→ Problem requirements
Every entry below, first to last, should be restated word for word.

Extracted data below:

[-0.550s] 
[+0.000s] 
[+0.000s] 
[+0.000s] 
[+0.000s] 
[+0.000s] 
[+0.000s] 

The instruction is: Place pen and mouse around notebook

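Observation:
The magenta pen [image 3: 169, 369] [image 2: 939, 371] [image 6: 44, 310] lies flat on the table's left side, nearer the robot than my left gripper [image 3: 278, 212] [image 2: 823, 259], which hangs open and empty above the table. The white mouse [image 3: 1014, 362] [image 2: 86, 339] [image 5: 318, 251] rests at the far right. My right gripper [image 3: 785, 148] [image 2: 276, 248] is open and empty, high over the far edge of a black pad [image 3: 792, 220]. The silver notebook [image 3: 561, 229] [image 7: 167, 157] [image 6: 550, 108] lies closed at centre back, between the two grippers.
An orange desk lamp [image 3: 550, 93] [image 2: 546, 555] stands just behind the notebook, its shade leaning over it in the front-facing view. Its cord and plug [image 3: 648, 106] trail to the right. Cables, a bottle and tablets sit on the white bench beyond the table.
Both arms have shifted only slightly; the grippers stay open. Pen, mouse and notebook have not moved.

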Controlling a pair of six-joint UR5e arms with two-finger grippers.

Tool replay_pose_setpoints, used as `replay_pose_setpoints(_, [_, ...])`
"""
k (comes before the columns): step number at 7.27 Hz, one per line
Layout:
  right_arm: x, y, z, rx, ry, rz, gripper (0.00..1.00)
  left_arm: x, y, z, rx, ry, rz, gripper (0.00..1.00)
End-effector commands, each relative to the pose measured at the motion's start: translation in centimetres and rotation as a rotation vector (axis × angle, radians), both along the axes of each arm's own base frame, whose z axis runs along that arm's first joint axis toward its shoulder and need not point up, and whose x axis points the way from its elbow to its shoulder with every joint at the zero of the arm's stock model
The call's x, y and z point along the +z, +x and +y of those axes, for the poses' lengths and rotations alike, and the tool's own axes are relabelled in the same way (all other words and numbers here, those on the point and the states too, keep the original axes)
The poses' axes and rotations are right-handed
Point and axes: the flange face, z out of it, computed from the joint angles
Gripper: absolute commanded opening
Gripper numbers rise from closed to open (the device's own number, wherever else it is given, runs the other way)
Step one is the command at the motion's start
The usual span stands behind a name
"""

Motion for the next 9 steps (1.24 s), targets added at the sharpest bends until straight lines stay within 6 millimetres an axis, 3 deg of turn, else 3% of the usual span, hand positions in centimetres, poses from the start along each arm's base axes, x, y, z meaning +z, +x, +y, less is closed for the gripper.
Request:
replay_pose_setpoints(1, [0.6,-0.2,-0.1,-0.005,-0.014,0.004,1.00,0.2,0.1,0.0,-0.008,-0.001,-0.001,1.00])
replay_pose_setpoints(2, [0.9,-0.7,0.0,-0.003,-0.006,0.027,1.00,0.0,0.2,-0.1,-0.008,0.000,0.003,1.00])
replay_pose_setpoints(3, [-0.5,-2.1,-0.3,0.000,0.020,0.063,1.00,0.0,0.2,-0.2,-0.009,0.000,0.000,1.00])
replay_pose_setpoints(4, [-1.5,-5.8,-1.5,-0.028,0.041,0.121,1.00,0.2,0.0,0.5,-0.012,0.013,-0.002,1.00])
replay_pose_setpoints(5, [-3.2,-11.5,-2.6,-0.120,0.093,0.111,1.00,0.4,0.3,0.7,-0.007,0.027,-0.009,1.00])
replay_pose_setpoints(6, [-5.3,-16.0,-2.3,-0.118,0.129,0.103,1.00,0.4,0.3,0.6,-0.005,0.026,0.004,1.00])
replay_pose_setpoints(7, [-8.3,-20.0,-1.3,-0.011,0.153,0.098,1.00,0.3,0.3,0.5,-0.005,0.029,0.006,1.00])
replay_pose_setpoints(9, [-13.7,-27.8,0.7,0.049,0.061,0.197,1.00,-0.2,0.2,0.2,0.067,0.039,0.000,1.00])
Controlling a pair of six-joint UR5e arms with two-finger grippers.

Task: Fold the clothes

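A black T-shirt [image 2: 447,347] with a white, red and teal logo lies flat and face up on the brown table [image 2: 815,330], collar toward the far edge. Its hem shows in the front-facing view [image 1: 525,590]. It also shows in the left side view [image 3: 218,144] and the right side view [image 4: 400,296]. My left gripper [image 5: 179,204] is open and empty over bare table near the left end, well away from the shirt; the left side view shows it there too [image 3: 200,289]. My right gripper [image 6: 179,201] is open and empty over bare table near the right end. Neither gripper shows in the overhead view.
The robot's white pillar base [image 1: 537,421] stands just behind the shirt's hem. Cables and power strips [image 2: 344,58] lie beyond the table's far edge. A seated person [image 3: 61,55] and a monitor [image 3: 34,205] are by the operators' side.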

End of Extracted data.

→ Answer to the exercise
[-0.550s] 
[+0.000s] 
[+0.000s] 
[+0.000s] 
[+0.000s] 
[+0.000s] 
[+0.000s] 

The instruction is: Place pen and mouse around notebook

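Observation:
The magenta pen [image 3: 169, 369] [image 2: 939, 371] [image 6: 44, 310] lies flat on the table's left side, nearer the robot than my left gripper [image 3: 278, 212] [image 2: 823, 259], which hangs open and empty above the table. The white mouse [image 3: 1014, 362] [image 2: 86, 339] [image 5: 318, 251] rests at the far right. My right gripper [image 3: 785, 148] [image 2: 276, 248] is open and empty, high over the far edge of a black pad [image 3: 792, 220]. The silver notebook [image 3: 561, 229] [image 7: 167, 157] [image 6: 550, 108] lies closed at centre back, between the two grippers.
An orange desk lamp [image 3: 550, 93] [image 2: 546, 555] stands just behind the notebook, its shade leaning over it in the front-facing view. Its cord and plug [image 3: 648, 106] trail to the right. Cables, a bottle and tablets sit on the white bench beyond the table.
Both arms have shifted only slightly; the grippers stay open. Pen, mouse and notebook have not moved.
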
Controlling a pair of six-joint UR5e arms with two-finger grippers.

Tool replay_pose_setpoints, used as `replay_pose_setpoints(_, [_, ...])`
"""
k (comes before the columns): step number at 7.27 Hz, one per line
Layout:
  right_arm: x, y, z, rx, ry, rz, gripper (0.00..1.00)
  left_arm: x, y, z, rx, ry, rz, gripper (0.00..1.00)
End-effector commands, each relative to the pose measured at the motion's start: translation in centimetres and rotation as a rotation vector (axis × angle, radians), both along the axes of each arm's own base frame, whose z axis runs along that arm's first joint axis toward its shoulder and need not point up, and whose x axis points the way from its elbow to its shoulder with every joint at the zero of the arm's stock model
The call's x, y and z point along the +z, +x and +y of those axes, for the poses' lengths and rotations alike, and the tool's own axes are relabelled in the same way (all other words and numbers here, those on the point and the states too, keep the original axes)
The poses' axes and rotations are right-handed
Point and axes: the flange face, z out of it, computed from the joint angles
Gripper: absolute commanded opening
Gripper numbers rise from closed to open (the device's own number, wherever else it is given, runs the other way)
Step one is the command at the motion's start
The usual span stands behind a name
"""

Motion for the next 9 steps (1.24 s), targets added at the sharpest bends until straight lines stay within 6 millimetres an axis, 3 deg of turn, else 3% of the usual span, hand positions in centimetres, poses from the start along each arm's base axes, x, y, z meaning +z, +x, +y, less is closed for the gripper.
Request:
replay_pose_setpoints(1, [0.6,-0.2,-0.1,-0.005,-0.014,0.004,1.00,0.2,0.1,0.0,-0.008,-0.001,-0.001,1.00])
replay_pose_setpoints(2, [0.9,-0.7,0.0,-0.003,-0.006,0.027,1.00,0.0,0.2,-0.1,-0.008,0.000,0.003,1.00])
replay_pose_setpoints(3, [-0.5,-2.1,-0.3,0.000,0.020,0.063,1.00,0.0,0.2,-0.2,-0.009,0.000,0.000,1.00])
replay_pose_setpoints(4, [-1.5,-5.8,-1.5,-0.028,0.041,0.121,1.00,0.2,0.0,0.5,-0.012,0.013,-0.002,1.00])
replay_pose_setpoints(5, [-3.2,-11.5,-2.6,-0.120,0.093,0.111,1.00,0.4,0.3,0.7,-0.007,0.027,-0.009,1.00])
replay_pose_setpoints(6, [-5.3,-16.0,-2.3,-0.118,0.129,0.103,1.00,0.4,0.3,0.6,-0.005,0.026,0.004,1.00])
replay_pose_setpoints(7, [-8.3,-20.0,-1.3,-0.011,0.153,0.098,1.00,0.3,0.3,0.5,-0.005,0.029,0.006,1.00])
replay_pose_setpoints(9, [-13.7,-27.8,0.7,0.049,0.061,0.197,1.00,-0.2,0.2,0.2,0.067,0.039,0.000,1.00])
Controlling a pair of six-joint UR5e arms with two-finger grippers.

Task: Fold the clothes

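A black T-shirt [image 2: 447,347] with a white, red and teal logo lies flat and face up on the brown table [image 2: 815,330], collar toward the far edge. Its hem shows in the front-facing view [image 1: 525,590]. It also shows in the left side view [image 3: 218,144] and the right side view [image 4: 400,296]. My left gripper [image 5: 179,204] is open and empty over bare table near the left end, well away from the shirt; the left side view shows it there too [image 3: 200,289]. My right gripper [image 6: 179,201] is open and empty over bare table near the right end. Neither gripper shows in the overhead view.
The robot's white pillar base [image 1: 537,421] stands just behind the shirt's hem. Cables and power strips [image 2: 344,58] lie beyond the table's far edge. A seated person [image 3: 61,55] and a monitor [image 3: 34,205] are by the operators' side.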

This exercise is now finished, and nothing remains to add.